## [Provided material]
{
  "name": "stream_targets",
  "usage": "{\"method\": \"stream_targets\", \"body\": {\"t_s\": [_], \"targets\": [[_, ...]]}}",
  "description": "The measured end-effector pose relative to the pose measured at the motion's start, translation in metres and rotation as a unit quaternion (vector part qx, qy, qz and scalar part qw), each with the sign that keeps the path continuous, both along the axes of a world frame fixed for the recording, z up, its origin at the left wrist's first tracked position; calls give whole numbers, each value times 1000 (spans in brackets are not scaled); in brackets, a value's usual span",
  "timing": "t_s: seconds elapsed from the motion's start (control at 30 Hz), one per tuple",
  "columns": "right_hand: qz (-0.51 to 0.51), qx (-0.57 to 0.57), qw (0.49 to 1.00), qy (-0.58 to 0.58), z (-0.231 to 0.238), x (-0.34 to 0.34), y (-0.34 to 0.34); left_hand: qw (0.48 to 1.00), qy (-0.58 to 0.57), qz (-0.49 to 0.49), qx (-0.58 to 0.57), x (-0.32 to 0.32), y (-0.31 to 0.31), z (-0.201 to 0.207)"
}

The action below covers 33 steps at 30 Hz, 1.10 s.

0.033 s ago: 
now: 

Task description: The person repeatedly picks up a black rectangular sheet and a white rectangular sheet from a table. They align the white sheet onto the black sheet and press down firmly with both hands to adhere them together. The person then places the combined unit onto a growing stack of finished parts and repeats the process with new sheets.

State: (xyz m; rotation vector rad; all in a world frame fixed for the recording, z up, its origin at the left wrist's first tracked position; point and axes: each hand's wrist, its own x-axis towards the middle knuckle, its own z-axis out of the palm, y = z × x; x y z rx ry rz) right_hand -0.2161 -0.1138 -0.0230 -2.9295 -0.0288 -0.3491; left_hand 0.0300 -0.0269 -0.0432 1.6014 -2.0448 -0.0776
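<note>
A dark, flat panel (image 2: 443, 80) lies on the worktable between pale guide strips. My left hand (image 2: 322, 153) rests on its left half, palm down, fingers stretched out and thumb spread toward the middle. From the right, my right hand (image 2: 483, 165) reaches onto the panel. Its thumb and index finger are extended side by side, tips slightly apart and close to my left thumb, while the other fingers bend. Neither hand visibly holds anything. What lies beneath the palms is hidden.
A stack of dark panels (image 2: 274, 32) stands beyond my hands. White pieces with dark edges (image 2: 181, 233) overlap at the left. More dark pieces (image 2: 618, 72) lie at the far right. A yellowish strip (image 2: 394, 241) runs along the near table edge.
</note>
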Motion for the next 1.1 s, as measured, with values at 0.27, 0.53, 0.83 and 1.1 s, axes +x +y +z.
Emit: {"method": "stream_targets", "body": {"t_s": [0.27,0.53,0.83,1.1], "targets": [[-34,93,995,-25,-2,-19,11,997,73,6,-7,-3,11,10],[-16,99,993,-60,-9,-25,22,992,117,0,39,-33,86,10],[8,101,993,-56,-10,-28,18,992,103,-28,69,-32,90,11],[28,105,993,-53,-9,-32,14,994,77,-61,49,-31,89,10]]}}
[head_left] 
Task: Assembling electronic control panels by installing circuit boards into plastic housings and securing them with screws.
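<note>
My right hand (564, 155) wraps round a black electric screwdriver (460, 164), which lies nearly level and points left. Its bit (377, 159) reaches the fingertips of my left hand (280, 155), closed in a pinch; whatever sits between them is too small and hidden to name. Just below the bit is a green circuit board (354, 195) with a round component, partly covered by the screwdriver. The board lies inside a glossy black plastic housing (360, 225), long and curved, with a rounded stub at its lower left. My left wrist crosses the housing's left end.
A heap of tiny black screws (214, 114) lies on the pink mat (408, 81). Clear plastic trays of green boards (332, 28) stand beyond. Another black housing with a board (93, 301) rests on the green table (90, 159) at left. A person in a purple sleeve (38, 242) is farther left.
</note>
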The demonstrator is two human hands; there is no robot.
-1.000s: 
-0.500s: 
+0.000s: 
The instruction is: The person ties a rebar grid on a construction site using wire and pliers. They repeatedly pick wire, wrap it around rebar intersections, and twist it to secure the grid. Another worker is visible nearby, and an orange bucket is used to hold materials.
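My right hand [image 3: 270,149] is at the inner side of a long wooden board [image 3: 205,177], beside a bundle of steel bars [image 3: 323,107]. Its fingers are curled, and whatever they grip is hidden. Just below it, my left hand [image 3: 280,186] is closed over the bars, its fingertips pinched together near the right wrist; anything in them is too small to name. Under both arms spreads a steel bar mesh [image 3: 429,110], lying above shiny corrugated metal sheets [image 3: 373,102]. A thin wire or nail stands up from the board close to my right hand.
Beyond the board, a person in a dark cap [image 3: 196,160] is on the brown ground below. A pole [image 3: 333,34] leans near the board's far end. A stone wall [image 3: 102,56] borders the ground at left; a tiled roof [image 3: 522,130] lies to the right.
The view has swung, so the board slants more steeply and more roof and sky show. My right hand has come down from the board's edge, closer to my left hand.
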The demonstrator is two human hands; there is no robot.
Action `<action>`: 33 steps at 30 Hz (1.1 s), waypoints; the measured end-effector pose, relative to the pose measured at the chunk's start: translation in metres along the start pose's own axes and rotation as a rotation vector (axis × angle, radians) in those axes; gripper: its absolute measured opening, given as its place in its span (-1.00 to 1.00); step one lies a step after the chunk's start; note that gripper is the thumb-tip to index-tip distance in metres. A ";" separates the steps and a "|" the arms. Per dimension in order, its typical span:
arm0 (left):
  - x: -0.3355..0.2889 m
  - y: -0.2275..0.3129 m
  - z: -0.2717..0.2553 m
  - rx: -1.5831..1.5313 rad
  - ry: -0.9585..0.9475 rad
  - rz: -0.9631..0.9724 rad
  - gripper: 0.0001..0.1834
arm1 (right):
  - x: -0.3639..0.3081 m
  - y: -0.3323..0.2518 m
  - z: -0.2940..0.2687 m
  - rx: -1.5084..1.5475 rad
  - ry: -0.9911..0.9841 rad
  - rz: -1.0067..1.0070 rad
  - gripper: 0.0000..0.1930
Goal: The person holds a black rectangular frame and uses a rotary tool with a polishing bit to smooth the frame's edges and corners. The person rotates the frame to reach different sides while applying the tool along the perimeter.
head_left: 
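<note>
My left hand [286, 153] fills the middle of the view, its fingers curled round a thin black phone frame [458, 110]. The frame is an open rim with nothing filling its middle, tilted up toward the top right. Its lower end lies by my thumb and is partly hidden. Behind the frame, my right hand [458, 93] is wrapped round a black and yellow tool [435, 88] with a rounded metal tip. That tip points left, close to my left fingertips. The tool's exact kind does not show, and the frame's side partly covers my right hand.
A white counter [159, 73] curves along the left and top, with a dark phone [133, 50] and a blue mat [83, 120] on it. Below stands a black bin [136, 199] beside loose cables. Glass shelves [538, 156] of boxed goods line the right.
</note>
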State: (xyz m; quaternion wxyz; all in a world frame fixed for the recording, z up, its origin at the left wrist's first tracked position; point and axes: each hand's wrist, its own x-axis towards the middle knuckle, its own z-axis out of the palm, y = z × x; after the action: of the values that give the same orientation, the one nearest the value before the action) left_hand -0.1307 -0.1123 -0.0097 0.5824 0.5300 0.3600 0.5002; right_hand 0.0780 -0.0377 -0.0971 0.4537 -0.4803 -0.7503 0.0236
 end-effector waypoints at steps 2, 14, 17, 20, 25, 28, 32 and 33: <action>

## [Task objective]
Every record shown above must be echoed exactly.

## [Solution for this task]
{
  "name": "stream_targets",
  "usage": "{\"method\": \"stream_targets\", \"body\": {\"t_s\": [_], \"targets\": [[_, ...]]}}",
  "description": "The measured end-effector pose relative to the pose measured at the motion's start, translation in metres and rotation as a unit quaternion (vector part qx, qy, qz and scalar part qw), each with the sign that keeps the path continuous, both along the axes of a world frame fixed for the recording, z up, its origin at the left wrist's first tracked position; calls give whole numbers, each value times 1000 (spans in brackets are not scaled); in brackets, a value's usual span",
  "timing": "t_s: seconds elapsed from the motion's start (control at 30 Hz), one per tuple",
  "columns": "right_hand: qz (-0.51 to 0.51), qx (-0.57 to 0.57), qw (0.49 to 1.00), qy (-0.58 to 0.58), z (-0.231 to 0.238), x (-0.34 to 0.34), y (-0.34 to 0.34); left_hand: qw (0.48 to 1.00), qy (-0.58 to 0.57), qz (-0.49 to 0.49), qx (-0.58 to 0.57), x (-0.32 to 0.32), y (-0.31 to 0.31), z (-0.201 to 0.207)"
}

The action below covers 33 steps at 30 Hz, 1.10 s.

0.033 s ago: 
now: 

Task description: The person repeatedly picks up a black rectangular sheet and a white rectangular sheet from a table. They align the white sheet onto the black sheet and press down firmly with both hands to adhere them together. The person then places the combined unit onto a growing stack of finished parts and repeats the process with new sheets.

State: (xyz m; rotation vector rad; all in a world frame fixed for the recording, z up, its origin at the left wrist's first tracked position; point and axes: each hand's wrist, its own x-axis towards the middle knuckle, its own z-axis out of the palm, y = z × x; x y z rx ry rz) right_hand -0.2161 -0.1138 -0.0230 -2.9295 -0.0288 -0.3491; left_hand 0.0300 -0.0269 -0.0432 1.6014 -2.0448 -0.0776
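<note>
A dark, flat panel (image 2: 443, 80) lies on the worktable between pale guide strips. My left hand (image 2: 322, 153) rests on its left half, palm down, fingers stretched out and thumb spread toward the middle. From the right, my right hand (image 2: 483, 165) reaches onto the panel. Its thumb and index finger are extended side by side, tips slightly apart and close to my left thumb, while the other fingers bend. Neither hand visibly holds anything. What lies beneath the palms is hidden.
A stack of dark panels (image 2: 274, 32) stands beyond my hands. White pieces with dark edges (image 2: 181, 233) overlap at the left. More dark pieces (image 2: 618, 72) lie at the far right. A yellowish strip (image 2: 394, 241) runs along the near table edge.
</note>
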Motion for the next 1.1 s, as measured, with values at 0.27, 0.53, 0.83 and 1.1 s, axes +x +y +z.
Emit: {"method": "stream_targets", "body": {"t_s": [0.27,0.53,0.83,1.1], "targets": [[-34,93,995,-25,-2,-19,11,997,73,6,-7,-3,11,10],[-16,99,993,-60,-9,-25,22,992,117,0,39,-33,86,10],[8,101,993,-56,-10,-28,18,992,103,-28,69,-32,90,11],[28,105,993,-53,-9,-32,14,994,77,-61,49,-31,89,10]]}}
[head_left] 
Task: Assembling electronic control panels by installing circuit boards into plastic housings and securing them with screws.
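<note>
My right hand (564, 155) wraps round a black electric screwdriver (460, 164), which lies nearly level and points left. Its bit (377, 159) reaches the fingertips of my left hand (280, 155), closed in a pinch; whatever sits between them is too small and hidden to name. Just below the bit is a green circuit board (354, 195) with a round component, partly covered by the screwdriver. The board lies inside a glossy black plastic housing (360, 225), long and curved, with a rounded stub at its lower left. My left wrist crosses the housing's left end.
A heap of tiny black screws (214, 114) lies on the pink mat (408, 81). Clear plastic trays of green boards (332, 28) stand beyond. Another black housing with a board (93, 301) rests on the green table (90, 159) at left. A person in a purple sleeve (38, 242) is farther left.
</note>
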The demonstrator is two human hands; there is no robot.
-1.000s: 
-0.500s: 
+0.000s: 
The instruction is: The person ties a rebar grid on a construction site using wire and pliers. They repeatedly pick wire, wrap it around rebar intersections, and twist it to secure the grid. Another worker is visible nearby, and an orange bucket is used to hold materials.
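My right hand [image 3: 270,149] is at the inner side of a long wooden board [image 3: 205,177], beside a bundle of steel bars [image 3: 323,107]. Its fingers are curled, and whatever they grip is hidden. Just below it, my left hand [image 3: 280,186] is closed over the bars, its fingertips pinched together near the right wrist; anything in them is too small to name. Under both arms spreads a steel bar mesh [image 3: 429,110], lying above shiny corrugated metal sheets [image 3: 373,102]. A thin wire or nail stands up from the board close to my right hand.
Beyond the board, a person in a dark cap [image 3: 196,160] is on the brown ground below. A pole [image 3: 333,34] leans near the board's far end. A stone wall [image 3: 102,56] borders the ground at left; a tiled roof [image 3: 522,130] lies to the right.
The view has swung, so the board slants more steeply and more roof and sky show. My right hand has come down from the board's edge, closer to my left hand.
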The demonstrator is two human hands; there is no robot.
Action `<action>`: 33 steps at 30 Hz (1.1 s), waypoints; the measured end-effector pose, relative to the pose measured at the chunk's start: translation in metres along the start pose's own axes and rotation as a rotation vector (axis × angle, radians) in those axes; gripper: its absolute measured opening, given as its place in its span (-1.00 to 1.00); step one lies a step after the chunk's start; note that gripper is the thumb-tip to index-tip distance in metres. A ";" separates the steps and a "|" the arms. Per dimension in order, its typical span:
arm0 (left):
  - x: -0.3355..0.2889 m
  - y: -0.2275..0.3129 m
  - z: -0.2717..0.2553 m
  - rx: -1.5831..1.5313 rad
  - ry: -0.9585..0.9475 rad
  - rz: -0.9631..0.9724 rad
  - gripper: 0.0001..0.1834
arm1 (right):
  - x: -0.3639..0.3081 m
  - y: -0.3323..0.2518 m
  - z: -0.2940..0.2687 m
  - rx: -1.5084..1.5475 rad
  - ry: -0.9911..0.9841 rad
  - rz: -1.0067..1.0070 rad
  - gripper: 0.0000..0.1930
Goal: The person holds a black rectangular frame and uses a rotary tool with a polishing bit to smooth the frame's edges and corners. The person rotates the frame to reach different sides while applying the tool along the perimeter.
head_left: 
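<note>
My left hand [286, 153] fills the middle of the view, its fingers curled round a thin black phone frame [458, 110]. The frame is an open rim with nothing filling its middle, tilted up toward the top right. Its lower end lies by my thumb and is partly hidden. Behind the frame, my right hand [458, 93] is wrapped round a black and yellow tool [435, 88] with a rounded metal tip. That tip points left, close to my left fingertips. The tool's exact kind does not show, and the frame's side partly covers my right hand.
A white counter [159, 73] curves along the left and top, with a dark phone [133, 50] and a blue mat [83, 120] on it. Below stands a black bin [136, 199] beside loose cables. Glass shelves [538, 156] of boxed goods line the right.
</note>
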State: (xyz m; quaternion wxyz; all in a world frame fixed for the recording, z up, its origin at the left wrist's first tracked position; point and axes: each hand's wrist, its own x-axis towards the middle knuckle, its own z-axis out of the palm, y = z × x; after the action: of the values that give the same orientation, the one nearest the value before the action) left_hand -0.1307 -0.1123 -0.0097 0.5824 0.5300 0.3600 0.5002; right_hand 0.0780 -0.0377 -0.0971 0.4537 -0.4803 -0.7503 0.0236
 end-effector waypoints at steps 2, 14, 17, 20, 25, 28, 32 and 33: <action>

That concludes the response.